▸ **Work instruction**: Starting at the first line of the records and stopping at the line that contains "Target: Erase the", transcribe every line exactly and leave out the pictures.

[[ Entries shown, beginning ]]

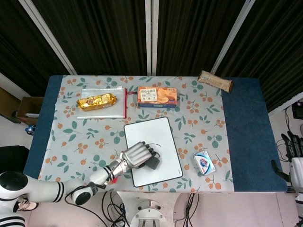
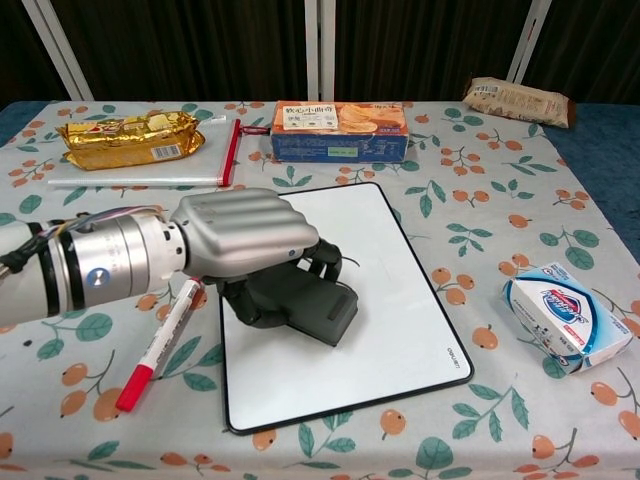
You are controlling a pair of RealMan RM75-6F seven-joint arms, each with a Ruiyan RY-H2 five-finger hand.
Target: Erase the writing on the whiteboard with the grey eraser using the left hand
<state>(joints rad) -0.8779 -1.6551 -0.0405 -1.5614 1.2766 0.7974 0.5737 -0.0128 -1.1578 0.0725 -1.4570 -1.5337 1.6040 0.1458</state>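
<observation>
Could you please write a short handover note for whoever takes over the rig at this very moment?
Left hand: holds the grey eraser, pressed flat on the whiteboard over the middle of the writing.
Right hand: off the table at the far right edge of the head view, fingers apart, holding nothing.
Done: the eraser is picked up and on the board.
Left: a short black stroke shows beside the eraser; whatever lies under it cannot be seen. Wipe until the board is clean.
Nearby: a red-capped marker lies left of the board.
</observation>
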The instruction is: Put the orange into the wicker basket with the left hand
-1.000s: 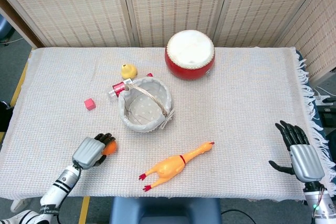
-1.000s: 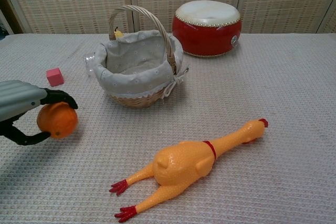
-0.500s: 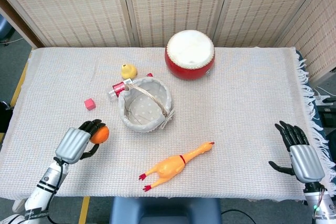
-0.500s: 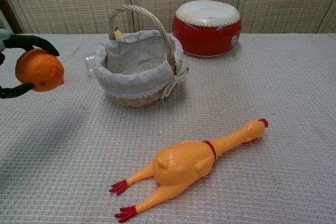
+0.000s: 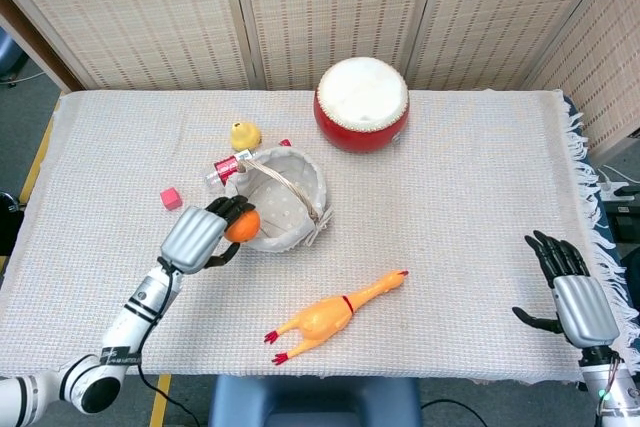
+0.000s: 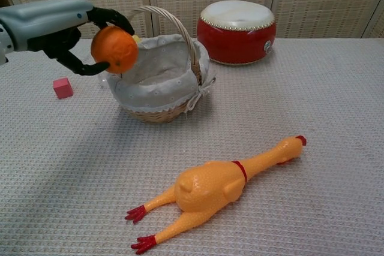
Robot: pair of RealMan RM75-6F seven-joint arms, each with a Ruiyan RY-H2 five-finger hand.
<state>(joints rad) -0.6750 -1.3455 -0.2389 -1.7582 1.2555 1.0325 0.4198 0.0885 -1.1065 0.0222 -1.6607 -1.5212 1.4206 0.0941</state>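
The left hand, grasping the orange, has swung up to the wicker basket's left rim; release looks next.

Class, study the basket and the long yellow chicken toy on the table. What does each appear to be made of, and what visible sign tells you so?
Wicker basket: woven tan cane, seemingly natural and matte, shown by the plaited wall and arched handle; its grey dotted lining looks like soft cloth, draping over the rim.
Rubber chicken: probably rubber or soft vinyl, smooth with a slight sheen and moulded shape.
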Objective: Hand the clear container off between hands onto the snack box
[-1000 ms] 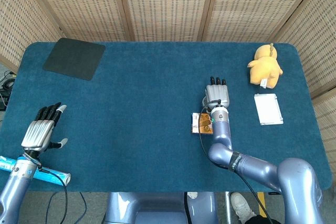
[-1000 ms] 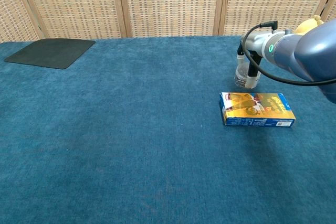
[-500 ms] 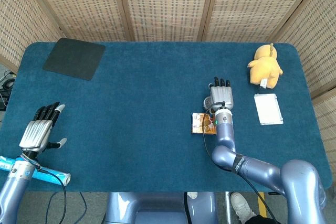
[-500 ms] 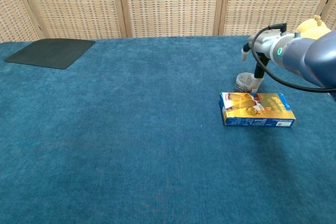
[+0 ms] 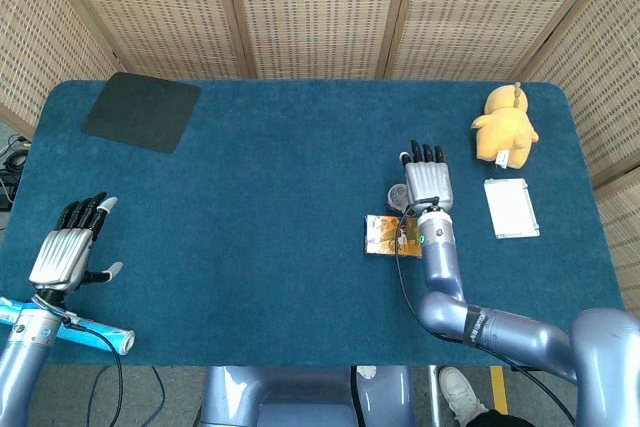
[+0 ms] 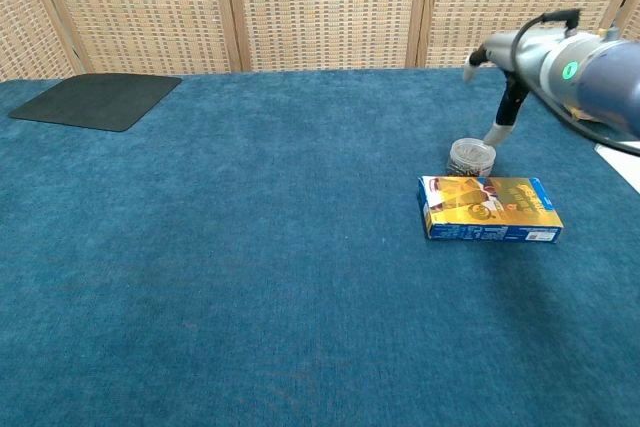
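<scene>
The clear container [image 6: 471, 157] stands on the bench [image 6: 250, 247] just behind the snack box [image 6: 489, 208], not yet picked up. The right hand [image 5: 426, 184] is held open just above it, gripping nothing. A grasp seems called for next. The left hand [image 5: 67, 247], open and empty, is held well apart.

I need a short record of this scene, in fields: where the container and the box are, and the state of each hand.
clear container: on the table, just behind the snack box, not held
snack box: flat on the blue cloth, nothing on top
right hand: above the container, fingers extended, holds nothing
left hand: at the table's left edge, fingers apart, holds nothing
task: container not yet on the box
</scene>
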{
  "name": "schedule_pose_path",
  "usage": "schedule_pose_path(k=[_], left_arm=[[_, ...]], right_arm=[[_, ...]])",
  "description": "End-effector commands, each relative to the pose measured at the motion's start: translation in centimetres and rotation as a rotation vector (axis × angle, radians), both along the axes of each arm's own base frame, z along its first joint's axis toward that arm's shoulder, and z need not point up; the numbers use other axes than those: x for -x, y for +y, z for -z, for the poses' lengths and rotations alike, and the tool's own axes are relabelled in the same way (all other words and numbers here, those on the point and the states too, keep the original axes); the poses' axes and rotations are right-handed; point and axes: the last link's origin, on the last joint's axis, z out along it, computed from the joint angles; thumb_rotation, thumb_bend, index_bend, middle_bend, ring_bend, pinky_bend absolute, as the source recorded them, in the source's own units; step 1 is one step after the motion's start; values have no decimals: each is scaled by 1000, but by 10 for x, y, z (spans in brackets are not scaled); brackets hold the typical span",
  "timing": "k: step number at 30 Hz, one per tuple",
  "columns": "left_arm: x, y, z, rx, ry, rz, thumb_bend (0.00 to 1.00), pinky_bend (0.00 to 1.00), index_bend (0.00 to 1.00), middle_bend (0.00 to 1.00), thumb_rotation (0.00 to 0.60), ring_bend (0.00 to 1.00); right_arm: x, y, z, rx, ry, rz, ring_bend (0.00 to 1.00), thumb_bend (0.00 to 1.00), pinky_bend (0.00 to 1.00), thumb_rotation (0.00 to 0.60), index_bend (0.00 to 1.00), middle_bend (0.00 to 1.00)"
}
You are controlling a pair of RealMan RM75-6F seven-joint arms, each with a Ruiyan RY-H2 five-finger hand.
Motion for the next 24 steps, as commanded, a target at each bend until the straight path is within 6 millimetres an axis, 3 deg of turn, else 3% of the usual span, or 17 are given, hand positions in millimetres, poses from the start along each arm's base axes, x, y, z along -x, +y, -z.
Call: schedule_pose_path(k=[1, 6, 13, 24], left_arm=[[0, -2, -2, -30, -9, 6, 241, 0, 0, 0, 600, 0], [0, -8, -4, -62, -2, 17, 241, 0, 0, 0, 600, 0], [7, -32, 3, -79, 44, 13, 243, 0, 0, 0, 600, 0], [20, -52, 4, -111, 69, -9, 240, 0, 0, 0, 600, 0]], right_arm=[[16, 35, -36, 68, -67, -104, 0, 0, 4, 600, 163, 0], [43, 69, -55, 113, -57, -193, 0, 0, 0, 600, 137, 0], [104, 136, -76, 133, -146, -208, 0, 0, 0, 600, 40, 0], [160, 185, -83, 127, -205, -135, 0, 0, 0, 600, 0, 0]])
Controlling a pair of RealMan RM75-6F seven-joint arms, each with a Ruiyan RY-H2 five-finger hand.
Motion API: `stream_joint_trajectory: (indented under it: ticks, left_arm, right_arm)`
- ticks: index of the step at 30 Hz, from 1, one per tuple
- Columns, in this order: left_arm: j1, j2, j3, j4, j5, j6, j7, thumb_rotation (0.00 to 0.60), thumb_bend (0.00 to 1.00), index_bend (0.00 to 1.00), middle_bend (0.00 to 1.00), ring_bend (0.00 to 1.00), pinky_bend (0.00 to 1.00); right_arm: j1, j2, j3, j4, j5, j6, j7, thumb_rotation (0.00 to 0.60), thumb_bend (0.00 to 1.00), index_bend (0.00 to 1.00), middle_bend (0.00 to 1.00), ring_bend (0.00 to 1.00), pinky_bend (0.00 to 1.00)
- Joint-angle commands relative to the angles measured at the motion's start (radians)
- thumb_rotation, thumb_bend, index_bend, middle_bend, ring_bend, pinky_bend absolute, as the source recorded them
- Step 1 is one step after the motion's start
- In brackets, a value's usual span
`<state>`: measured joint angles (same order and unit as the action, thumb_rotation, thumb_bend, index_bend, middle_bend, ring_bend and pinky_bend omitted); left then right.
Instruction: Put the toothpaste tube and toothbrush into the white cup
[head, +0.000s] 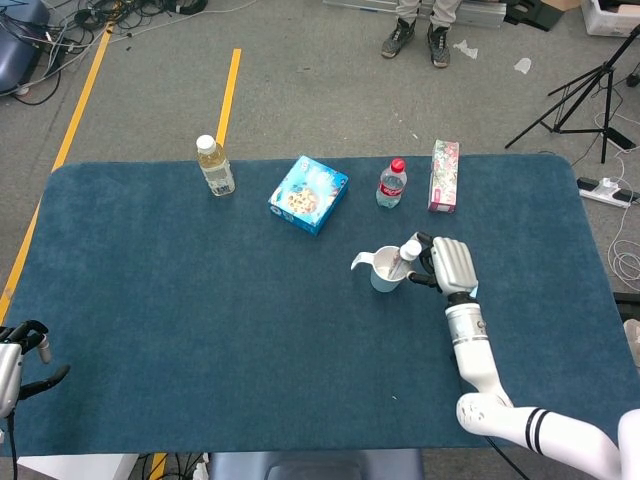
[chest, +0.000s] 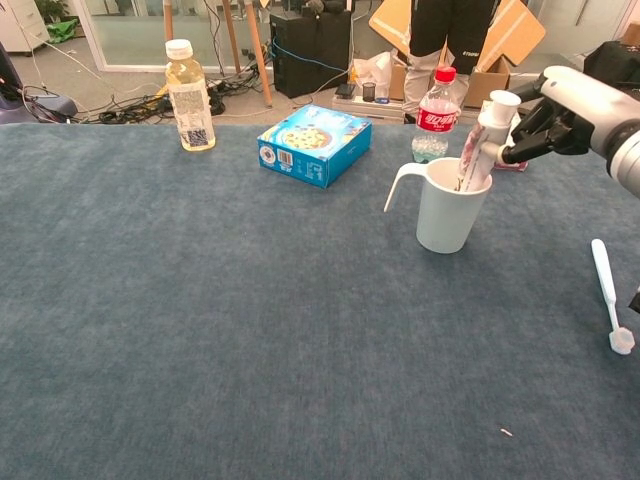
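Head view. White cup (head: 386, 270) stands right of table centre, handle at 9 o'clock. Right hand (head: 447, 266) sits at the cup's 3 o'clock, fingertips pinching the toothpaste tube (head: 407, 253) just under its cap. The tube leans, cap up, lower end inside the cup. Holding near the cap likely lets the tube settle deep without the fingers fouling the rim. Left hand (head: 18, 362) lies idle at the table's near-left edge, well apart; fingers look apart and empty, though it is only partly in frame. Toothbrush not visible from here.

Along the far edge, from 10 to 1 o'clock of the cup: yellow drink bottle (head: 214, 166), blue box (head: 308, 194), red-capped bottle (head: 391, 184), pink carton (head: 444, 176). Table covered in dark blue carpet-like cloth (head: 180, 300). Grey floor beyond, with yellow tape lines, cables, a tripod and someone's feet.

Chest view. The tube's tail is in the cup, body leaning toward 1 o'clock against the rim, white cap above it. Right hand grips it from the right, dark fingertips closed below the cap; not released. Toothbrush (chest: 606, 295) lies flat on the cloth at the cup's 4 o'clock, well apart and untouched, so about half the task remains. Left hand not shown here. Behind: cartons, a black case, glass doors.
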<state>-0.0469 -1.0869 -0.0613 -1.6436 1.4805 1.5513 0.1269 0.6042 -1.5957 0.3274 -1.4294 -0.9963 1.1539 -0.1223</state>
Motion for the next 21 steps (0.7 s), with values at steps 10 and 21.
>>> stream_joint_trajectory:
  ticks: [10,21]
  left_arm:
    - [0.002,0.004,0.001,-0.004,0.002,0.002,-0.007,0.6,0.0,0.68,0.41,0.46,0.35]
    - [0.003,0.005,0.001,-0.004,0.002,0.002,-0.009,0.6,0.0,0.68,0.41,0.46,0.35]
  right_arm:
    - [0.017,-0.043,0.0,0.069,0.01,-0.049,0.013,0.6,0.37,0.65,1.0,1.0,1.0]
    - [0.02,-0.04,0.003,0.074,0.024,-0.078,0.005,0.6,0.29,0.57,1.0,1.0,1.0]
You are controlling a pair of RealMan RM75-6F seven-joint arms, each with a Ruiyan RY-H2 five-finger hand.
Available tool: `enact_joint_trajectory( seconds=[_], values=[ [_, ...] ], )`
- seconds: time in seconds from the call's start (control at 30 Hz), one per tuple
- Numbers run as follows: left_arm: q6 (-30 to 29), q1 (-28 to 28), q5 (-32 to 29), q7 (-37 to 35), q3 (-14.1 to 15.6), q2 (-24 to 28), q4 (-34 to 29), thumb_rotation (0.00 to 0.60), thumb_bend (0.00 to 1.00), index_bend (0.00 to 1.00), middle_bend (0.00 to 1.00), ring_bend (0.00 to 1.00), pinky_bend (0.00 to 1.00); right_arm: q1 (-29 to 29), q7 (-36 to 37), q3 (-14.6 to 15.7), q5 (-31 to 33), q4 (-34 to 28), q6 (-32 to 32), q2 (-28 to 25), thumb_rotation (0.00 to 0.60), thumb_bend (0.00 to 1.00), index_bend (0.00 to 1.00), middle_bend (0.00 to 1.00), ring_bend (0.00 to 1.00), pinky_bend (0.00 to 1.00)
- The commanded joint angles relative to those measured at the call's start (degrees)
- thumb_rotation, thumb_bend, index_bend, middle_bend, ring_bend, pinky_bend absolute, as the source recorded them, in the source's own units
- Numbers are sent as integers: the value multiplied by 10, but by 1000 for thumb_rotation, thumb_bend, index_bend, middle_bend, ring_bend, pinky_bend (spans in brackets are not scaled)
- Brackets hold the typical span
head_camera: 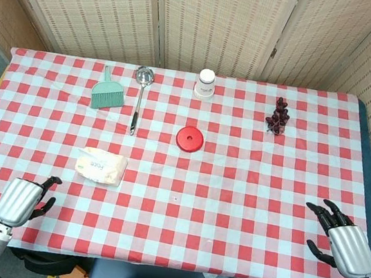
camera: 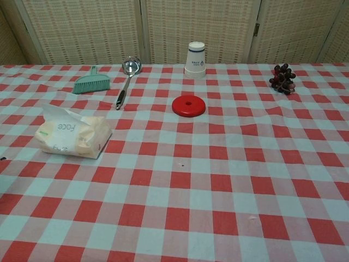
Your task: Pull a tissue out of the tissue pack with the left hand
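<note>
Tissue pack (head_camera: 101,166): lying flat on the left half of the checked cloth, toward the near edge; pale yellow soft wrapper, printed word "Face" on top; a white tissue tuft standing up at its left end, plain in the chest view (camera: 72,135); touched by neither hand.

Left hand (head_camera: 25,199): resting at the near left edge of the table, below and left of the pack, apart from it; silver back facing up, dark fingers loosely bent and separated, holding nothing; seen only in the head view.

Right hand (head_camera: 340,239): at the near right edge, well apart from the pack; dark fingers fanned out and pointing up the table, nothing between them; seen only in the head view.

Red disc (head_camera: 189,139): round, flat, with a small centre hole; near the middle of the table, up and right of the pack.

Ladle (head_camera: 139,96): metal bowl toward the far side, dark handle pointing to the near side; above the pack.

Hand brush (head_camera: 107,92): teal, bristles toward the near side; just left of the ladle.

Paper cup (head_camera: 206,84): white, upside down, blue print on the side; far side, beyond the disc.

Grapes (head_camera: 277,116): dark bunch on the far right.

Tablecloth (head_camera: 247,190): red and white check, covering the table.

Screen (head_camera: 211,17): woven folding panels behind the table.
</note>
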State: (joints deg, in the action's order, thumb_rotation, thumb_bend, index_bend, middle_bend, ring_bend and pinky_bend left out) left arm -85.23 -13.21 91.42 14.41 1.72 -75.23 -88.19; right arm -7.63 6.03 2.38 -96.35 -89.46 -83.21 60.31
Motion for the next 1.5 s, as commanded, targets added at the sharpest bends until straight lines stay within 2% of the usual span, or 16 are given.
enact_joint_trajectory(
  seconds=[0.03, 0.2, 0.37, 0.5, 0.73, 0.83, 1.03, 1.2, 1.33, 1.43, 1.5],
  values=[
    [-4, 3, 4, 12, -3, -4, 3, 600, 378, 372, 867, 849, 996, 1, 1, 0, 1, -1, -1, -1, 600, 197, 162, 238, 80, 324],
    [4, 3, 3, 16, -4, -7, 6, 600, 379, 361, 870, 849, 996, 3, 10, 3, -9, -1, -11, -3, 600, 196, 162, 238, 80, 324],
    [16, -18, -3, 25, -33, -35, 38, 600, 383, 332, 881, 850, 996, 3, 18, 0, -6, 3, -12, -2, 600, 197, 162, 238, 80, 324],
    [59, -54, -15, 33, -58, -60, 58, 600, 382, 290, 883, 849, 997, 1, 16, 3, -7, 1, -4, -5, 600, 197, 163, 238, 80, 324],
    [173, -132, -51, 20, -88, -103, 117, 600, 385, 285, 884, 849, 993, 0, 20, 4, -9, 3, -5, -5, 600, 197, 162, 238, 80, 324],
    [202, -156, -69, 16, -102, -124, 148, 600, 385, 285, 884, 849, 991, -2, 17, 4, -8, 2, 1, -5, 600, 197, 163, 238, 80, 324],
    [224, -187, -94, 9, -120, -163, 202, 600, 388, 273, 884, 849, 991, -3, 13, 6, -9, 1, 3, -6, 600, 197, 163, 238, 80, 324],
    [226, -198, -101, 8, -123, -179, 227, 600, 388, 274, 884, 850, 992, -3, 15, 5, -8, 1, 3, -6, 600, 196, 162, 238, 80, 324],
    [226, -200, -107, 11, -122, -184, 234, 600, 403, 362, 885, 849, 992, -2, 16, 5, -9, 1, 2, -6, 600, 196, 162, 238, 80, 324],
    [226, -200, -116, 15, -123, -189, 239, 600, 485, 558, 893, 849, 992, -2, 16, 6, -10, 2, 1, -6, 600, 196, 163, 238, 80, 324],
    [220, -196, -130, 19, -128, -193, 239, 600, 523, 611, 908, 849, 991, -3, 13, 6, -9, 2, 5, -6, 600, 196, 163, 238, 80, 324]
  ],
)
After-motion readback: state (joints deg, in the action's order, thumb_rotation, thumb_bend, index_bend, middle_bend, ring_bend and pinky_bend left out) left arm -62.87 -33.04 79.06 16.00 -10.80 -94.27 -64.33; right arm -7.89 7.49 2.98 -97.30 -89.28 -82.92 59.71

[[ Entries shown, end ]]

▸ **Reply to the exercise**:
You are controlling a pair of RealMan RM75-6F seven-joint arms, each with a Ruiyan RY-H2 five-finger hand.
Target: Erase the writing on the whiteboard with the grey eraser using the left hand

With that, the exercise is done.